Give the lines below again, exactly as they stand, and leave out the images.

§ Exercise materials:
>>>>>

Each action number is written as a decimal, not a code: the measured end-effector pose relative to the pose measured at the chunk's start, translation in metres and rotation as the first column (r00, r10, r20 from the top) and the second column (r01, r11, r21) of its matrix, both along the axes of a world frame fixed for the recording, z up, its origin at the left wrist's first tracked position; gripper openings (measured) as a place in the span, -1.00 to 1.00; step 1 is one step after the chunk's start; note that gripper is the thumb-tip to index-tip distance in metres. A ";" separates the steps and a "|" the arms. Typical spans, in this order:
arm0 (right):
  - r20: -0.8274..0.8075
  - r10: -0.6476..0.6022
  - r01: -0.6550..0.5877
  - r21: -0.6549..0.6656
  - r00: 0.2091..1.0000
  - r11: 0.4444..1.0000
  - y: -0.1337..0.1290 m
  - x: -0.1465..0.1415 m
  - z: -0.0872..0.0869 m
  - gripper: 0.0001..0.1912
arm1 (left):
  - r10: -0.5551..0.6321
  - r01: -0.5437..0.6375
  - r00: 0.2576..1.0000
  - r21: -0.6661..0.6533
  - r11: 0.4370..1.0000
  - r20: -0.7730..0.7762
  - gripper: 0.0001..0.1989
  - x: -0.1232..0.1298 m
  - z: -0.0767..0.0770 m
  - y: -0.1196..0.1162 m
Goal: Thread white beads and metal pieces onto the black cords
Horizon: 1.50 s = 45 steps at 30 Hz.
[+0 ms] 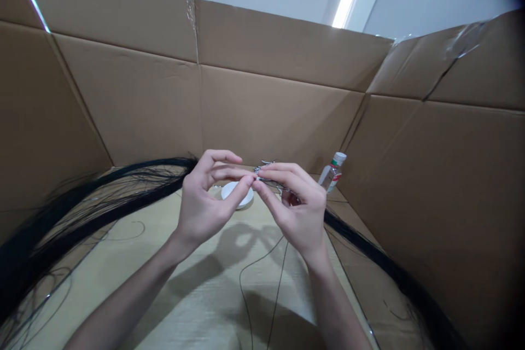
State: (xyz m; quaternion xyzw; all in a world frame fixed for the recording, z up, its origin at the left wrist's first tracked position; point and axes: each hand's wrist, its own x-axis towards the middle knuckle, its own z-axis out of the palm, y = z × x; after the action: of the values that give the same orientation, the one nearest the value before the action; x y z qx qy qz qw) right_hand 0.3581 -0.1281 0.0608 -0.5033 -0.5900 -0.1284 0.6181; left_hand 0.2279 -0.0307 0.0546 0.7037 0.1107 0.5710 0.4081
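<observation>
My left hand and my right hand meet fingertip to fingertip above the table. Between the pinched tips shows a small whitish piece, too small to name. The left index finger is raised and bent away from the pinch. A thin dark cord hangs in two strands below my right hand and runs toward me; its upper part is hidden by that hand. Just behind the fingertips is a shiny, dark metallic thing, mostly covered. A white dish lies beyond my left thumb.
A clear bottle with a white cap leans at the right, behind my right hand. Cardboard walls surround the pale tabletop. Long dark hair hangs at both sides. A loose thread lies on the left.
</observation>
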 end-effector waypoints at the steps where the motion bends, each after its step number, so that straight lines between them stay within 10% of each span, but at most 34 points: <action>1: 0.002 0.004 -0.004 -0.004 1.000 1.000 0.000 0.000 0.000 -0.94 | 0.012 -0.012 1.000 0.006 1.000 -0.008 -0.69 -0.001 0.001 -0.001; 18: -0.358 0.179 -0.206 -0.039 0.916 0.978 0.012 0.000 -0.009 -0.89 | 0.001 0.033 0.982 -0.179 0.983 0.189 -0.58 0.003 0.004 0.006; 26: -0.706 0.395 -0.607 -0.062 0.587 0.792 0.014 0.011 -0.001 -0.79 | -0.051 0.104 0.982 -0.295 0.950 0.181 -0.58 0.003 0.003 0.022; 35: -0.822 0.423 -0.790 -0.053 0.382 0.611 0.015 0.013 -0.002 -0.69 | -0.081 0.117 0.988 -0.302 0.946 0.130 -0.57 0.003 0.002 0.032; 45: -0.667 0.348 -0.569 -0.139 0.659 0.811 0.021 0.009 -0.009 -0.65 | -0.171 0.154 0.984 -0.229 0.961 -0.054 -0.53 0.002 0.003 0.034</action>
State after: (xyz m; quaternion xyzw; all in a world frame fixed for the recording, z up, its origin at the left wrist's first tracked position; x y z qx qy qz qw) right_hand 0.3675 -0.1070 0.0522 -0.4460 -0.4784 0.3072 0.6913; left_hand 0.2299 0.0036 0.0572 0.6804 0.1311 0.4931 0.5261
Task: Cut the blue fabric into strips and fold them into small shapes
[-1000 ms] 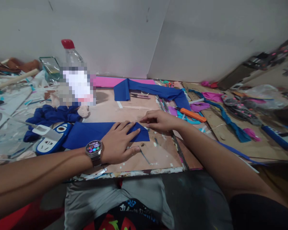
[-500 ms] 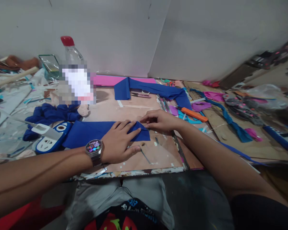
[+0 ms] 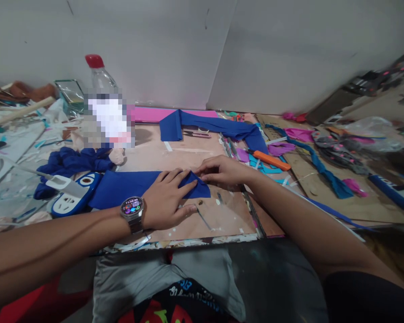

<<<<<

§ Your solution:
Each action number is written as a decimal, not a code: the measured end-effector pose relative to the pose measured at the chunk's start, translation in metres and rotation as the first column (r00, r10, r20 from the top) and the second column (r01, r11, r21) of its matrix, both along the axes of a world frame fixed for the recording, z up, its origin at the left wrist's first tracked position; gripper openings (measured) as a place in the span, -1.00 to 1.00; step 1 is one step after the chunk's start; note that gripper is the thumb-tip to index-tip distance in metres. A ";" separates the steps and a "|" the arms. Typical spans, in this order:
arm0 (right):
  - r20: -0.8274..0.8075
  - r10: -0.6476..0.6022
  - r01: -0.6550..0.5877
  - r21: -0.6549..0.6656
  - r00: 0.2091..1.0000
  - r11: 0.4444..1.0000
  - y: -0.1337..0.1290 m
  - x: -0.1465..0.1415 m
  - z: -0.0872..0.0869 m
  - gripper: 0.0001..0.1912
arm1 (left):
  - r10: -0.5551..0.6321
  - r01: -0.5437..0.6375
  - r00: 0.2576..1.0000
  - r21: -0.6661..0.6533
  - r11: 0.4370..1.0000
  - r20: -0.7730..0.7762
  - gripper: 0.0001..0.1989
  - x: -0.1232..0.1298 m
  - z: -0.0767..0.0770 m
  - y: -0.1196..0.1162 m
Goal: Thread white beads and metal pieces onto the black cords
Horizon: 1.50 s = 45 steps at 30 Hz.
[+0 ms] 
State: (xyz m; quaternion xyzw; all in a world frame fixed for the recording, z up, its origin at the left wrist's first tracked position; point and axes: each hand's wrist, its own x-axis towards the middle knuckle, its own z-axis out of the palm, y = z × x; after the action: of the values that give the same orientation, the one nearest the value before the action; x y z qx qy qz qw) right_hand 0.3581 -0.1281 0.0608 -0.5033 -0.5900 -0.1284 0.6181; left_hand 0.2279 -0.0307 0.0546 0.7037 0.1107 0.5710 0.4081
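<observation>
My left hand and my right hand meet fingertip to fingertip above the table. Between the pinched tips shows a small whitish piece, too small to name. The left index finger is raised and bent away from the pinch. A thin dark cord hangs in two strands below my right hand and runs toward me; its upper part is hidden by that hand. Just behind the fingertips is a shiny, dark metallic thing, mostly covered. A white dish lies beyond my left thumb.
A clear bottle with a white cap leans at the right, behind my right hand. Cardboard walls surround the pale tabletop. Long dark hair hangs at both sides. A loose thread lies on the left.
</observation>
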 end-effector waypoints at the steps where the motion bends, each after its step number, so that straight lines between them stay within 10% of each span, but at most 34 points: <action>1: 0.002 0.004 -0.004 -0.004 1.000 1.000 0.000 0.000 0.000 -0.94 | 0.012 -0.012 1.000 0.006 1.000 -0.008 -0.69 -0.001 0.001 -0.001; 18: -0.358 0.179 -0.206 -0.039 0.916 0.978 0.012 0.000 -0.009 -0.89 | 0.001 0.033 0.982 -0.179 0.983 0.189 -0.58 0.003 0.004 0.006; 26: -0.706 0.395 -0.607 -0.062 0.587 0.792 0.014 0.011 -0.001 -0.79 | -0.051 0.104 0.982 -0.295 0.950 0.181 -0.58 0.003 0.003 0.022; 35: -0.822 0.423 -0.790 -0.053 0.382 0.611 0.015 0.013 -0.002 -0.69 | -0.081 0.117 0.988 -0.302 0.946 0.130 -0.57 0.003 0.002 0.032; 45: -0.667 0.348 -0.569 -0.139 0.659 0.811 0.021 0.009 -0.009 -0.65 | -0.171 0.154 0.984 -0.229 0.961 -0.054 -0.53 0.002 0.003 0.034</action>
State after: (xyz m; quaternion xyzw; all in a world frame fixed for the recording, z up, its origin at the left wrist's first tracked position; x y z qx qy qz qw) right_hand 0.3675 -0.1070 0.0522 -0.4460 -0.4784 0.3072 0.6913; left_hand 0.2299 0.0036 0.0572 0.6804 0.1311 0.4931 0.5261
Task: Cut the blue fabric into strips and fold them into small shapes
[-1000 ms] 
[-500 ms] 
[+0 ms] 

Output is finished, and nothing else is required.